Replacing Google-OCR With Tesseract and Saving Thousands in Monthly Billings

Nitin Agarwal
The Startup
Published in
9 min readFeb 19, 2021

We had developed a feature for a game where we needed to create a room and constantly check the number of users who have joined the room.

This started off as an experiment, but as our users really liked the feature, very soon we had this running on 30 machines.

To figure out the number of users who had joined the room, we counted the “INVITE” string in the picture above. We used Cloud Vision Text Detection APIs as it was very easy to use, and the results were also accurate.

The only problem with these APIs was the high cost. We were paying approx 3000 USD for about 2 million Cloud Vision API request in a month. In the coming months we had to increase the number machine to around 150, that would mean paying ~15000 USD a month.

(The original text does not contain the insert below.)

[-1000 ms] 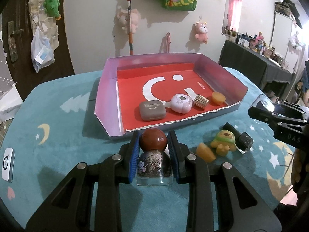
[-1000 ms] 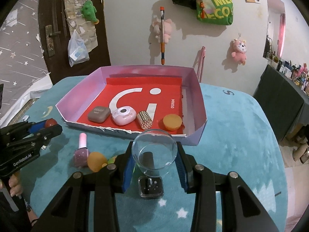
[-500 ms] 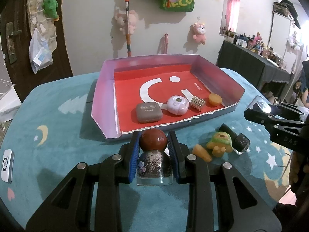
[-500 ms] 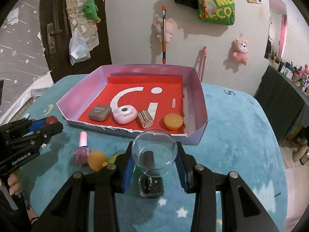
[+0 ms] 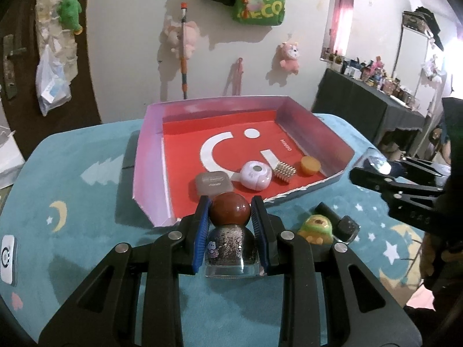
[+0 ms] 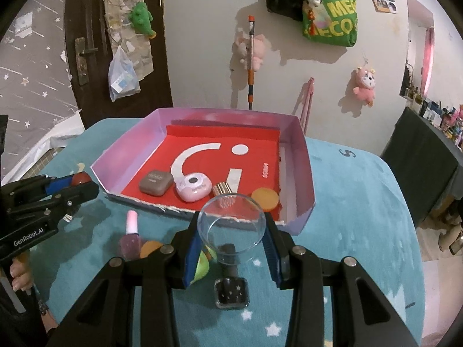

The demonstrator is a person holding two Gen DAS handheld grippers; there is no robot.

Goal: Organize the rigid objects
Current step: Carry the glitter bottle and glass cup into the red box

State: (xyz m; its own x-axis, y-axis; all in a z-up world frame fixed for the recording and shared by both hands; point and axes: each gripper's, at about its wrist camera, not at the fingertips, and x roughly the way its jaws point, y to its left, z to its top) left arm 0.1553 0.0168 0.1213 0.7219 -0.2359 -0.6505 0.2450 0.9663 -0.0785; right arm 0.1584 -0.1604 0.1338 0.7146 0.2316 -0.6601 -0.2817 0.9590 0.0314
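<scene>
My left gripper (image 5: 230,217) is shut on a glitter nail polish bottle (image 5: 230,244) with a round dark red cap, held just before the near left corner of the pink tray (image 5: 149,170). My right gripper (image 6: 231,238) is shut on a clear round glass cup (image 6: 231,222), held above the table near the tray's front edge (image 6: 298,219). In the tray lie a brown case (image 6: 154,182), a pale pink round case (image 6: 194,186), a spiky metal piece (image 5: 284,170) and an orange disc (image 6: 264,198).
On the teal cloth before the tray are a pink-capped polish bottle (image 6: 130,237), a black polish bottle (image 6: 231,287), a green and yellow toy (image 5: 315,230) and an orange piece (image 6: 150,247). A white device (image 5: 7,256) lies at the left edge.
Both grippers have lifted and moved closer to the tray with their objects still held. The left one has shifted right toward the tray's front.
</scene>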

A few months ago I had gone over this article about using AI to improve your tennis serve, and one of the points in the article was about the high cost of using Google APIs and how training a custom model and running it on our servers can help reduce the cost. This gave us the idea to build a custom solution to fix the high-cost problem.

Tesseract

While looking for cheaper alternates for OCR, we came across Tesseract. Tesseract is an OCR engine with support for Unicode and the ability to recognize more than 100 languages out of the box. It can be easily trained to recognize other languages, and unique fonts, which was required in our use case

We could have also utilised other means to figure out the bots count, like using OpenCV to find white colour pixels of “INVITE” string. But we went ahead with Tesseract, as we had a requirement to build custom OCR for another project.

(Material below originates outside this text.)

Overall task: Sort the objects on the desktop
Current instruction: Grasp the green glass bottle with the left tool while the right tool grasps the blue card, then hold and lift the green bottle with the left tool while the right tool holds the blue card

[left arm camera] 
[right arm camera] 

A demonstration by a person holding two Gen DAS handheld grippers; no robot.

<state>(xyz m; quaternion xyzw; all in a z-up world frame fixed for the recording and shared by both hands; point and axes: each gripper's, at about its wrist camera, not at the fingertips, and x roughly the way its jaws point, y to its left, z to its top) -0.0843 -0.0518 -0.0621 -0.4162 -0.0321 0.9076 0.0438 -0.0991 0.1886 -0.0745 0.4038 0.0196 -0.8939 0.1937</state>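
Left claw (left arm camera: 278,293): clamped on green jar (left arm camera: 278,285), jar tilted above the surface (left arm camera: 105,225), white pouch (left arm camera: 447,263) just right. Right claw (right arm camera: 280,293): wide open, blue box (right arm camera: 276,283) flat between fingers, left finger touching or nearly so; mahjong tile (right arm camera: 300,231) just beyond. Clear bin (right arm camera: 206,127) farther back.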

When using Tesseract, you really don't need to understand what is going on behind the scenes, and you can use it like any other simple software, as you will see in this article below.

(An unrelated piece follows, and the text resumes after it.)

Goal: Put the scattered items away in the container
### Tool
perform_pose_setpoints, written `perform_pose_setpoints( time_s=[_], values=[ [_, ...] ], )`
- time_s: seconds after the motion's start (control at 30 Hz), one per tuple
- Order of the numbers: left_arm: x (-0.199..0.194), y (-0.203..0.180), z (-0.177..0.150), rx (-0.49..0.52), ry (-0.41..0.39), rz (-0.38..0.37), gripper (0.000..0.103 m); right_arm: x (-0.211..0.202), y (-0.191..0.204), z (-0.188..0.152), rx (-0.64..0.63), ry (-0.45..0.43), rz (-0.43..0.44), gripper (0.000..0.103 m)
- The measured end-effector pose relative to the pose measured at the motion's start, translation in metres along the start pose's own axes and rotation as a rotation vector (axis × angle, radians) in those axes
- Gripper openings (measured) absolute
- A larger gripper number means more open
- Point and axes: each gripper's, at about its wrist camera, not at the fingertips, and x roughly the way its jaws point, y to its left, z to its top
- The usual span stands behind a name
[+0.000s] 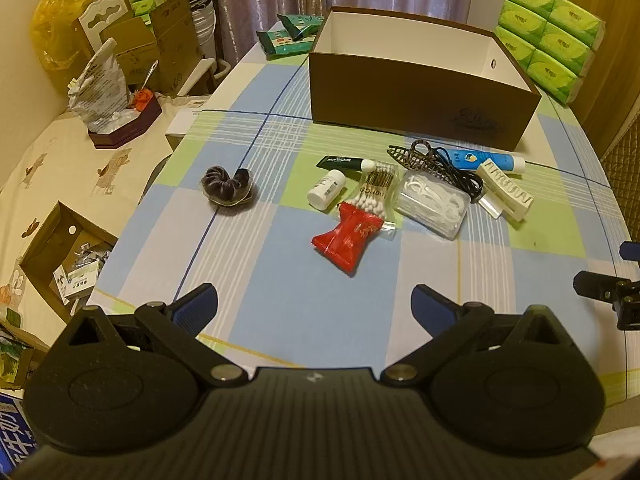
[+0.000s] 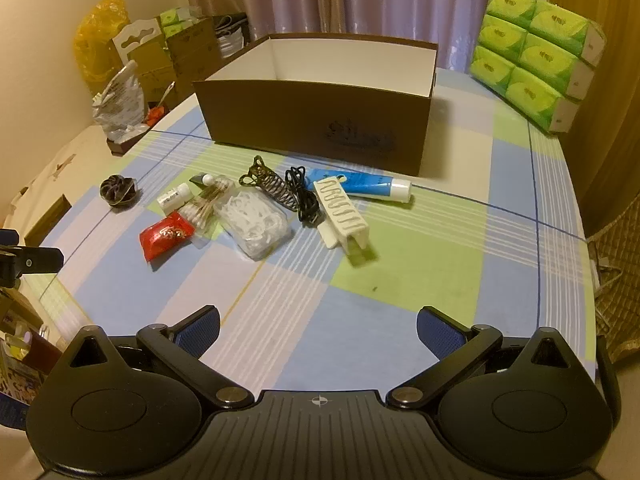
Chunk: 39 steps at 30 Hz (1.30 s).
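Observation:
A brown box (image 1: 416, 92) (image 2: 316, 116) with a white inside stands open at the far side of the checked tablecloth. In front of it lie a dark scrunchie (image 1: 227, 186) (image 2: 119, 192), a red packet (image 1: 347, 238) (image 2: 166, 236), a bag of cotton swabs (image 1: 374, 196) (image 2: 204, 208), a small white bottle (image 1: 326, 190) (image 2: 174, 197), a clear case of white floss picks (image 1: 434, 204) (image 2: 254, 224), a patterned hair clip (image 1: 416, 154) (image 2: 266, 184), a black cable (image 1: 460, 176) (image 2: 302, 196), a blue tube (image 1: 486, 160) (image 2: 360, 184) and a white hair claw (image 1: 506, 192) (image 2: 342, 216). My left gripper (image 1: 314, 306) and right gripper (image 2: 318, 330) hover open near the table's front, nothing between their fingers.
Green tissue packs (image 1: 552, 36) (image 2: 536, 56) are stacked at the back right. Teal packets (image 1: 292, 34) lie behind the box on the left. Cardboard boxes and bags (image 1: 132, 48) crowd the left side. An open carton (image 1: 64, 256) sits below the table's left edge.

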Motion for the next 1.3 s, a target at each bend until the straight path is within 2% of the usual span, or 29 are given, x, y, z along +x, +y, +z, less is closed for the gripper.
perform_pose_setpoints(
  time_s=[1.3],
  values=[
    [0.011, -0.017, 0.008, 0.026, 0.017, -0.031, 0.102, -0.003, -0.01, -0.002, 0.028, -0.007, -0.024, 0.101]
  ],
)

But as an engineer, it is always a good practice to understand the basics, as that will really help in case you get stuck or you are not getting the right results. Tesseract 4.0x+ uses LSTM neural networks, while this topic in itself is a really complex one, but I highly recommend watching the below video series to get an overview of what are neural networks. The below videos takes the example of image recognition itself to explain the concept, which is an added benefit :).

Tesseract can be easily installed, on mac, you can use brew install tesseract, on windows Tesseract executables can be easily downloaded. Tesseract version used by us was 4.1

Another option is to get the source code https://github.com/tesseract-ocr/tesseract and build it locally using simple commands mentioned in the below link https://tesseract-ocr.github.io/tessdoc/Compiling.html

After installation, you can try out this tool on the command line for simple English text like in the screenshot below

Before using tesseract on an image, it is recommended to clean the image of all the noise, as this can greatly improve text detection.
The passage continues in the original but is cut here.